Give the entries again, exactly as written.
════════════════════
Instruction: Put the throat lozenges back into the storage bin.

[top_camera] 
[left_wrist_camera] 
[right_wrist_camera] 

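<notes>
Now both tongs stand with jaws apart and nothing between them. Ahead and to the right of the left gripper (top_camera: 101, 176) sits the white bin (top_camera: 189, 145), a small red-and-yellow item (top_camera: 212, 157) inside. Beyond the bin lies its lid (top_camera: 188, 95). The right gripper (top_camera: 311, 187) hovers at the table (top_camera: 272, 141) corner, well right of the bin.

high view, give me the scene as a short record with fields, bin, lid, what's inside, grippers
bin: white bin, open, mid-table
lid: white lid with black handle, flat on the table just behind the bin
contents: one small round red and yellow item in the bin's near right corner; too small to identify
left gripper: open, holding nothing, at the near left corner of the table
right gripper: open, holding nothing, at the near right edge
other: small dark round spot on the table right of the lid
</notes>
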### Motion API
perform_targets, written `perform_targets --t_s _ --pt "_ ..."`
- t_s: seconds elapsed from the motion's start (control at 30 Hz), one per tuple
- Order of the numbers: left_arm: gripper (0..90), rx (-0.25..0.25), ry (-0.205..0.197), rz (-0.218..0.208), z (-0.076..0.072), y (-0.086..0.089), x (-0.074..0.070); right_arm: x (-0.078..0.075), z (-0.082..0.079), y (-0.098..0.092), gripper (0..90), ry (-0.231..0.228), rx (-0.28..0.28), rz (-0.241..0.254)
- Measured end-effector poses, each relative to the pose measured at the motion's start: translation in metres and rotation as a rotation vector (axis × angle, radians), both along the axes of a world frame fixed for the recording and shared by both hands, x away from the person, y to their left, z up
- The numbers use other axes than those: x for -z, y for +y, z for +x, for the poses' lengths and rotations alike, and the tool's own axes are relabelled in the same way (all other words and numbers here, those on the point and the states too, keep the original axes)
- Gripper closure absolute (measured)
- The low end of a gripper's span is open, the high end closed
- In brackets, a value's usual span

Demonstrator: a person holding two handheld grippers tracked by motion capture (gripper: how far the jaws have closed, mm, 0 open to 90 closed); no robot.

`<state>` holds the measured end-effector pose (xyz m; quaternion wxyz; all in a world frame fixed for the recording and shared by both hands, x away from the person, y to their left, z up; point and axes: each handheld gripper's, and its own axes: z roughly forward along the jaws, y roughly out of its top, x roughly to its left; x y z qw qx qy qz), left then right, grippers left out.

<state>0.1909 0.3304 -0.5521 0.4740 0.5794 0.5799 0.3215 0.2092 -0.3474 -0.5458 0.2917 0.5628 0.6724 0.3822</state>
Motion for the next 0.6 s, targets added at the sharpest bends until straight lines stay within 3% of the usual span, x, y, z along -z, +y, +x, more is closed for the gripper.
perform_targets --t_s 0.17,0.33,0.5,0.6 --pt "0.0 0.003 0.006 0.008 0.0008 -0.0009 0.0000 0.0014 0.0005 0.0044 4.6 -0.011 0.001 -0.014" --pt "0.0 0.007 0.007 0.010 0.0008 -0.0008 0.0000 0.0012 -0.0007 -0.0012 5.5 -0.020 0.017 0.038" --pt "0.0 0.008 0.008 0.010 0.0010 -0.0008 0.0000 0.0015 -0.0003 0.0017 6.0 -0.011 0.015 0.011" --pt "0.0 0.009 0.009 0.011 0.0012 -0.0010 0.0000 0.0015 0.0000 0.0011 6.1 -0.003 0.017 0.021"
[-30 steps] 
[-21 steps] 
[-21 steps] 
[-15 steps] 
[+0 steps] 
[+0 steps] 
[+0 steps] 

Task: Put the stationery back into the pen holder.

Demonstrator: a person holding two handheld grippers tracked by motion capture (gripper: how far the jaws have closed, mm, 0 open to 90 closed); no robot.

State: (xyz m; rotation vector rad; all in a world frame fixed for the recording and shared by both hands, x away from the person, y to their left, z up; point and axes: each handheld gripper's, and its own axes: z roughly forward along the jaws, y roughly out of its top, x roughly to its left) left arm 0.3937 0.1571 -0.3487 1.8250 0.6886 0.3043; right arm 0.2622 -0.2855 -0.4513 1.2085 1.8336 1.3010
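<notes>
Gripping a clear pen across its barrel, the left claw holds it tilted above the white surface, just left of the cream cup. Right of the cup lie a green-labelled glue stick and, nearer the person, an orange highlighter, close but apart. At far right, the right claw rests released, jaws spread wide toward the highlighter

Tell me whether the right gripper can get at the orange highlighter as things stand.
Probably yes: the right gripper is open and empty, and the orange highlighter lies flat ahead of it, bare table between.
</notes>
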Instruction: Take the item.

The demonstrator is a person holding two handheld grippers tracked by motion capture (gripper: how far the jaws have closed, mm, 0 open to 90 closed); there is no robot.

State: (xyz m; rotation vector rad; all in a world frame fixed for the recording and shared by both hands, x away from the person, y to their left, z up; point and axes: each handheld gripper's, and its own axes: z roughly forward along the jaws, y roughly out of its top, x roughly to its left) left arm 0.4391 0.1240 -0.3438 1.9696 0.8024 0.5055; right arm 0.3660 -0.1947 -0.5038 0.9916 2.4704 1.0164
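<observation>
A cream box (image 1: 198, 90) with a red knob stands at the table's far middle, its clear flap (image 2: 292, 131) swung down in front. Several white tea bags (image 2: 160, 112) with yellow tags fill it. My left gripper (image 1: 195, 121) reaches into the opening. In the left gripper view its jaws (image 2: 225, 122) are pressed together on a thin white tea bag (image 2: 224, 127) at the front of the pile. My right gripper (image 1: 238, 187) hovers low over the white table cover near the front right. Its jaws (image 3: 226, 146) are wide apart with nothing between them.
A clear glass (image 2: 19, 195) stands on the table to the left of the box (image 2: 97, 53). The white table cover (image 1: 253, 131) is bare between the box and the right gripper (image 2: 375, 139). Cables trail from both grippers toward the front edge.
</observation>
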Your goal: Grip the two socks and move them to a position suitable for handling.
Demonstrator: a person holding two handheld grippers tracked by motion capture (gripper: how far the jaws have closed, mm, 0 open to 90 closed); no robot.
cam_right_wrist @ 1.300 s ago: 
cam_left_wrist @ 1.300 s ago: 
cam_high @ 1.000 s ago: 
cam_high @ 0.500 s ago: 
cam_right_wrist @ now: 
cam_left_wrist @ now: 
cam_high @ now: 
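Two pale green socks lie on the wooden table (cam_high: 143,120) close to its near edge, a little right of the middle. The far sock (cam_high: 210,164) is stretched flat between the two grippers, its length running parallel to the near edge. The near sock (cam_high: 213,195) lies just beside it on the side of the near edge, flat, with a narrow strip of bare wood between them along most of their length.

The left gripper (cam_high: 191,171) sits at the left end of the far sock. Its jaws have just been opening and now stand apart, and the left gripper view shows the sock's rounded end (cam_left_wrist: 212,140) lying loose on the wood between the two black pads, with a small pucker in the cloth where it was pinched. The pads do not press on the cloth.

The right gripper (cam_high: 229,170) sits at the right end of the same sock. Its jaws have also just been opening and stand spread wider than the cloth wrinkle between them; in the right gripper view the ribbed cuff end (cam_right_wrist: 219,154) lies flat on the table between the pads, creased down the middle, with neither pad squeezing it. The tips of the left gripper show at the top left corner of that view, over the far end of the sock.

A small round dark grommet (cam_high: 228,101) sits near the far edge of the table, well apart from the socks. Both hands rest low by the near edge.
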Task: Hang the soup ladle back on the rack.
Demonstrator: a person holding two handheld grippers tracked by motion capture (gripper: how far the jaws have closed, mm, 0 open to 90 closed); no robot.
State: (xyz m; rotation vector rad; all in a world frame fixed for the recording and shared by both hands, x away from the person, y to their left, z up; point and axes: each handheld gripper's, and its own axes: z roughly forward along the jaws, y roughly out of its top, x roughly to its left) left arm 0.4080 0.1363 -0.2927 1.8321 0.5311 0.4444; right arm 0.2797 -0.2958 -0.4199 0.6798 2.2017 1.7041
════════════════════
## RESPONSE FOR THIS EXERCISE
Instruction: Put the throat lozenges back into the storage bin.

[top_camera] 
[left_wrist_camera] 
[right_wrist_camera] 

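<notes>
Now both tongs stand with jaws apart and nothing between them. Ahead and to the right of the left gripper (top_camera: 101, 176) sits the white bin (top_camera: 189, 145), a small red-and-yellow item (top_camera: 212, 157) inside. Beyond the bin lies its lid (top_camera: 188, 95). The right gripper (top_camera: 311, 187) hovers at the table (top_camera: 272, 141) corner, well right of the bin.

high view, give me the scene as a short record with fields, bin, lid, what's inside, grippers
bin: white bin, open, mid-table
lid: white lid with black handle, flat on the table just behind the bin
contents: one small round red and yellow item in the bin's near right corner; too small to identify
left gripper: open, holding nothing, at the near left corner of the table
right gripper: open, holding nothing, at the near right edge
other: small dark round spot on the table right of the lid
</notes>
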### Motion API
perform_targets, written `perform_targets --t_s _ --pt "_ ..."`
- t_s: seconds elapsed from the motion's start (control at 30 Hz), one per tuple
- Order of the numbers: left_arm: gripper (0..90), rx (-0.25..0.25), ry (-0.205..0.197), rz (-0.218..0.208), z (-0.076..0.072), y (-0.086..0.089), x (-0.074..0.070); right_arm: x (-0.078..0.075), z (-0.082..0.079), y (-0.098..0.092), gripper (0..90), ry (-0.231..0.228), rx (-0.28..0.28), rz (-0.241..0.254)
- Measured end-effector poses, each relative to the pose measured at the motion's start: translation in metres and rotation as a rotation vector (axis × angle, radians), both along the axes of a world frame fixed for the recording and shared by both hands, x away from the person, y to their left, z up
- The numbers use other axes than those: x for -z, y for +y, z for +x, for the poses' lengths and rotations alike, and the tool's own axes are relabelled in the same way (all other words and numbers here, those on the point and the states too, keep the original axes)
- Gripper closure absolute (measured)
- The low end of a gripper's span is open, the high end closed
- In brackets, a value's usual span

Demonstrator: a person holding two handheld grippers tracked by motion capture (gripper: how far the jaws have closed, mm, 0 open to 90 closed); no robot.

`<state>` holds the measured end-effector pose (xyz m; quaternion wxyz; all in a world frame fixed for the recording and shared by both hands, x away from the person, y to their left, z up; point and axes: each handheld gripper's, and its own axes: z roughly forward along the jaws, y roughly out of its top, x roughly to its left; x y z qw qx qy qz), left then right, grippers left out.

<state>0.1909 0.3304 -0.5521 0.4740 0.5794 0.5799 0.3215 0.2092 -0.3474 -0.5458 0.2917 0.5628 0.6724 0.3822</state>
Motion for the next 0.6 s, targets added at the sharpest bends until straight lines stay within 3% of the usual span, x, y, z along -z, +y, +x, more is closed for the gripper.
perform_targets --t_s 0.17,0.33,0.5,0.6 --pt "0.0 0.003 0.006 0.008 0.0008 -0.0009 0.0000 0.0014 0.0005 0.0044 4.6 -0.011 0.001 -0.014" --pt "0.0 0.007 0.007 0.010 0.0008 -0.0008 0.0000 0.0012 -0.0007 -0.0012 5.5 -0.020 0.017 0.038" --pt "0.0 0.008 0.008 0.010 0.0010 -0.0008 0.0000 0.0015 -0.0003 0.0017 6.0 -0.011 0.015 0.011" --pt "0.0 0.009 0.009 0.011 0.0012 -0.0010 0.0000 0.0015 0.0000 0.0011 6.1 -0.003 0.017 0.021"
[-30 steps] 
[-21 steps] 
[-21 steps] 
[-15 steps] 
[+0 steps] 
[+0 steps] 
[+0 steps] 

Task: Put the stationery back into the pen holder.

Demonstrator: a person holding two handheld grippers tracked by motion capture (gripper: how far the jaws have closed, mm, 0 open to 90 closed); no robot.

State: (xyz m; rotation vector rad; all in a world frame fixed for the recording and shared by both hands, x away from the person, y to their left, z up; point and axes: each handheld gripper's, and its own axes: z roughly forward along the jaws, y roughly out of its top, x roughly to its left) left arm 0.3937 0.1571 -0.3487 1.8250 0.6886 0.3043; right arm 0.2622 -0.2855 -0.4513 1.2085 1.8336 1.3010
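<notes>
Gripping a clear pen across its barrel, the left claw holds it tilted above the white surface, just left of the cream cup. Right of the cup lie a green-labelled glue stick and, nearer the person, an orange highlighter, close but apart. At far right, the right claw rests released, jaws spread wide toward the highlighter

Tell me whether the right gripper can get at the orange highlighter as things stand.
Probably yes: the right gripper is open and empty, and the orange highlighter lies flat ahead of it, bare table between.
</notes>
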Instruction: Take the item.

The demonstrator is a person holding two handheld grippers tracked by motion capture (gripper: how far the jaws have closed, mm, 0 open to 90 closed); there is no robot.

State: (xyz m; rotation vector rad; all in a world frame fixed for the recording and shared by both hands, x away from the person, y to their left, z up; point and axes: each handheld gripper's, and its own axes: z roughly forward along the jaws, y roughly out of its top, x roughly to its left) left arm 0.4391 0.1240 -0.3438 1.9696 0.8024 0.5055; right arm 0.3660 -0.1947 -0.5038 0.9916 2.4704 1.0164
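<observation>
A cream box (image 1: 198, 90) with a red knob stands at the table's far middle, its clear flap (image 2: 292, 131) swung down in front. Several white tea bags (image 2: 160, 112) with yellow tags fill it. My left gripper (image 1: 195, 121) reaches into the opening. In the left gripper view its jaws (image 2: 225, 122) are pressed together on a thin white tea bag (image 2: 224, 127) at the front of the pile. My right gripper (image 1: 238, 187) hovers low over the white table cover near the front right. Its jaws (image 3: 226, 146) are wide apart with nothing between them.
A clear glass (image 2: 19, 195) stands on the table to the left of the box (image 2: 97, 53). The white table cover (image 1: 253, 131) is bare between the box and the right gripper (image 2: 375, 139). Cables trail from both grippers toward the front edge.
</observation>
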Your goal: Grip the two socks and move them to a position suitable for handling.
Demonstrator: a person holding two handheld grippers tracked by motion capture (gripper: how far the jaws have closed, mm, 0 open to 90 closed); no robot.
cam_right_wrist @ 1.300 s ago: 
cam_left_wrist @ 1.300 s ago: 
cam_high @ 1.000 s ago: 
cam_high @ 0.500 s ago: 
cam_right_wrist @ now: 
cam_left_wrist @ now: 
cam_high @ now: 
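Two pale green socks lie on the wooden table (cam_high: 143,120) close to its near edge, a little right of the middle. The far sock (cam_high: 210,164) is stretched flat between the two grippers, its length running parallel to the near edge. The near sock (cam_high: 213,195) lies just beside it on the side of the near edge, flat, with a narrow strip of bare wood between them along most of their length.

The left gripper (cam_high: 191,171) sits at the left end of the far sock. Its jaws have just been opening and now stand apart, and the left gripper view shows the sock's rounded end (cam_left_wrist: 212,140) lying loose on the wood between the two black pads, with a small pucker in the cloth where it was pinched. The pads do not press on the cloth.

The right gripper (cam_high: 229,170) sits at the right end of the same sock. Its jaws have also just been opening and stand spread wider than the cloth wrinkle between them; in the right gripper view the ribbed cuff end (cam_right_wrist: 219,154) lies flat on the table between the pads, creased down the middle, with neither pad squeezing it. The tips of the left gripper show at the top left corner of that view, over the far end of the sock.

A small round dark grommet (cam_high: 228,101) sits near the far edge of the table, well apart from the socks. Both hands rest low by the near edge.
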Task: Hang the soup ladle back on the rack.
Demonstrator: a person holding two handheld grippers tracked by motion capture (gripper: how far the jaws have closed, mm, 0 open to 90 closed); no robot.
State: (xyz m; rotation vector rad; all in a world frame fixed for the recording and shared by both hands, x away from the person, y to their left, z up; point and axes: each handheld gripper's, and its own axes: z roughly forward along the jaws, y roughly out of its top, x roughly to its left) left arm 0.4080 0.1363 -0.2927 1.8321 0.5311 0.4444; right arm 0.2797 -0.2958 -0.4199 0.6798 2.2017 1.7041

This exercise has been fully answered.